Why are we afraid of what is unknown to us? Comfort and reassurance are commonly found through the things we know for certain. We feel at peace in our homes, with our families and well-known friends. We’re confident in our language, our dress, the current lifestyle we live. Routine and structure, rules and regulations, allow for people to feel safe, secure, and in control.
Why, as humans, is the plasticity of life so unnerving? Changes from our own beliefs and understandings complicate us; we’re put at unease. Why is it hard to accept diversity, when the world and ourselves are constantly evolving?

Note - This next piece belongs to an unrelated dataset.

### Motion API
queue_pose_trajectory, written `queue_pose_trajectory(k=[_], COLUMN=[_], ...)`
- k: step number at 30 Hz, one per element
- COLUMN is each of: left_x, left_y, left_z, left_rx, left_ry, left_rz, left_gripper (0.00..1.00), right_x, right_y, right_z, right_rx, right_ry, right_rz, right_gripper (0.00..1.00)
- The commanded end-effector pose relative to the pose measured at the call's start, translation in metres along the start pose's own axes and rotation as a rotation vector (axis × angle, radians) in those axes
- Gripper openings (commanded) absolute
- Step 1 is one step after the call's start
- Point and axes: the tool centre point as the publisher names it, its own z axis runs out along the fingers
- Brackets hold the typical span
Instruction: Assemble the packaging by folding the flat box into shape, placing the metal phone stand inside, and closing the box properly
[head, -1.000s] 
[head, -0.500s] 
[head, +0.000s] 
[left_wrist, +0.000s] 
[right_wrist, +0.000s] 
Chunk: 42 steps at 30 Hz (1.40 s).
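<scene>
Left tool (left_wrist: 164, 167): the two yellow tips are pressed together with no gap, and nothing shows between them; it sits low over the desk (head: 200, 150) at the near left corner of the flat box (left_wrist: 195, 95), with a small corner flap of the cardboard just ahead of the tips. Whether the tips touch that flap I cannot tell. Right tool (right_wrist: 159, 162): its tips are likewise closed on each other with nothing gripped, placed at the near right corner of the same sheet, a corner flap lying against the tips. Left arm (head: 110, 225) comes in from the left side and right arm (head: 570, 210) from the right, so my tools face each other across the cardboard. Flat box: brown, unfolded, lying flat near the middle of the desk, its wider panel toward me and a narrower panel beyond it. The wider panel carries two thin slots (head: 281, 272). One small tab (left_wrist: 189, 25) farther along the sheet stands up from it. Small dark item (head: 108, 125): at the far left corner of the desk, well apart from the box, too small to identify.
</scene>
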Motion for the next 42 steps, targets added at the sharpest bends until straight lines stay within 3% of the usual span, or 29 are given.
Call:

The world is so intertwined yet we love to categorize and reason. Labels have come to define who we are and what we believe in. Until recently, exact identification was all that was known. There were no options besides the obvious A, B, C, or D. Straight line reasoning was a general consensus and one answer could explain it all.

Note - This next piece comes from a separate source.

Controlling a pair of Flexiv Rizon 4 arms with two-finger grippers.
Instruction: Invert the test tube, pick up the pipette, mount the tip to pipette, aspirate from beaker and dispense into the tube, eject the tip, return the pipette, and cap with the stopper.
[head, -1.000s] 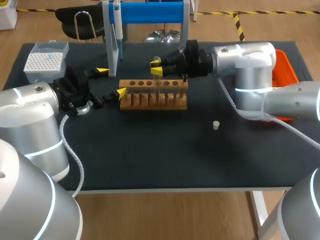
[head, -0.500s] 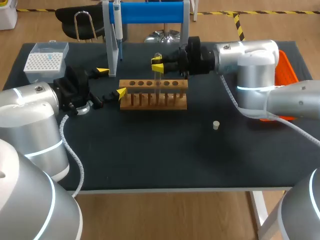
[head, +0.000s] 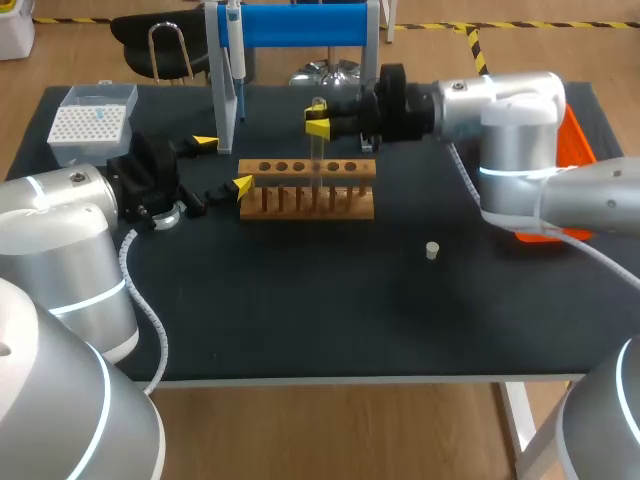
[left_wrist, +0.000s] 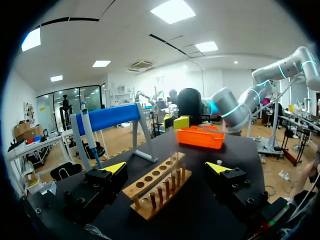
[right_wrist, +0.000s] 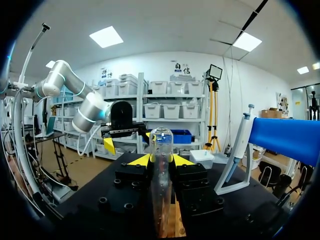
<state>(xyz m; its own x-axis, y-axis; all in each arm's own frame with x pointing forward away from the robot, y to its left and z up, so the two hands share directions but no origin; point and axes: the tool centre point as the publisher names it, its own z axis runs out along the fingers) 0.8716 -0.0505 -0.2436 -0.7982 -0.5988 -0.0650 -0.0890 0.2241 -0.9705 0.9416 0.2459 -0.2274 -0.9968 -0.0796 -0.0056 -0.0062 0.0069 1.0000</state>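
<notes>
Right jaws: I see my right gripper (head: 318, 125) clenched on the test tube (head: 318, 150), one yellow tip on each side of the glass.
Test tube: upright between those tips, its rounded end above them in the right wrist view (right_wrist: 161, 175); its lower part runs down from the jaws to the wooden rack (head: 308, 190). I cannot tell whether it is clear of the hole.
Left jaws: my left gripper (head: 224, 164) is released and grips nothing; the near end of the rack (left_wrist: 155, 187) lies ahead between its spread fingers.
Pipette: the pipette (head: 233, 50) hangs on the blue stand (head: 300, 25), ahead of and beside the right jaws.
Stopper: the stopper (head: 432, 250) sits on the table, well apart from both grippers.
Tip box: the tip box (head: 85, 122) is well apart from the left jaws, behind them.
</notes>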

But for the world, there is no simple answer.
In life, we are influenced by everyone and everything around us whether we choose to or not. Political, cultural, religious, economic, and social positions attribute to our everyday lives. They overlap and mesh the web we inhabit.
But why must we separate these influences when all of them are inter-disciplinary? To say that something is solely due to religion or solely the effect of culture would be false.
Christmas is a Christian religious holiday that is celebrated mainstream in America. Varying in forms of celebration from commemorating the birth of Jesus to using the season to socialize and share great joys and cheers to everything in-between, it has evolved to a diverse and conformable holiday. Depending on each individual faith, interpretation, location, Christmas has become more than just a religious holiday.
The circumstance of each individual shapes and constantly reshapes their actions.
Schooling is not what it once was a hundred years ago. Education has morphed due to technology, further intellectual discoveries, government,and new political installments. Schools vary across the country and across the world presently and historically; education keeps refreshing. New ideas are continuously formed; updates and adjustments are constantly made.
The way we dress is not just credited to where we are from. If we look at how people dressed in our country throughout the decades we see the changes. Location is only a small factor in clothing. Dress is influenced by culture, interaction, defined norms, the human desire to fit in yet maybe stick out. Clothing may have generational meaning or religious intent. Clothing, like everything, can’t be sited to one precise component.
For things that seem familiar or the same, they’re not. We may think we know ourselves, but do we? If I compared my current likes and dislikes to my preferences and choices from just last year, I would be amazed by the changes. We as people change everyday, whether it's reflected through who we decide to talk to, what we do, what we like, what’s important. As people we may seem like constant creatures but we’re never really the same. Always aging, maturing, reflecting.
Even buildings, familiar locations and landscapes we photograph and immortalize, need updates. Old buildings need refurbishing, walls need repainting.
Nothing will ever again be in the same condition as it is at an exact moment in time. Eleanor Roosevelt understood when she said “Today is the oldest you've ever been, and the youngest you'll ever be again.”
We realize this yet it can be so hard to grasp. As people, we like to familiarize ourselves with things that we think are everlasting.
We should embrace each other and all the unknowns. We should take the time to learn about others, their beliefs and different understandings. In the end, we are all just people.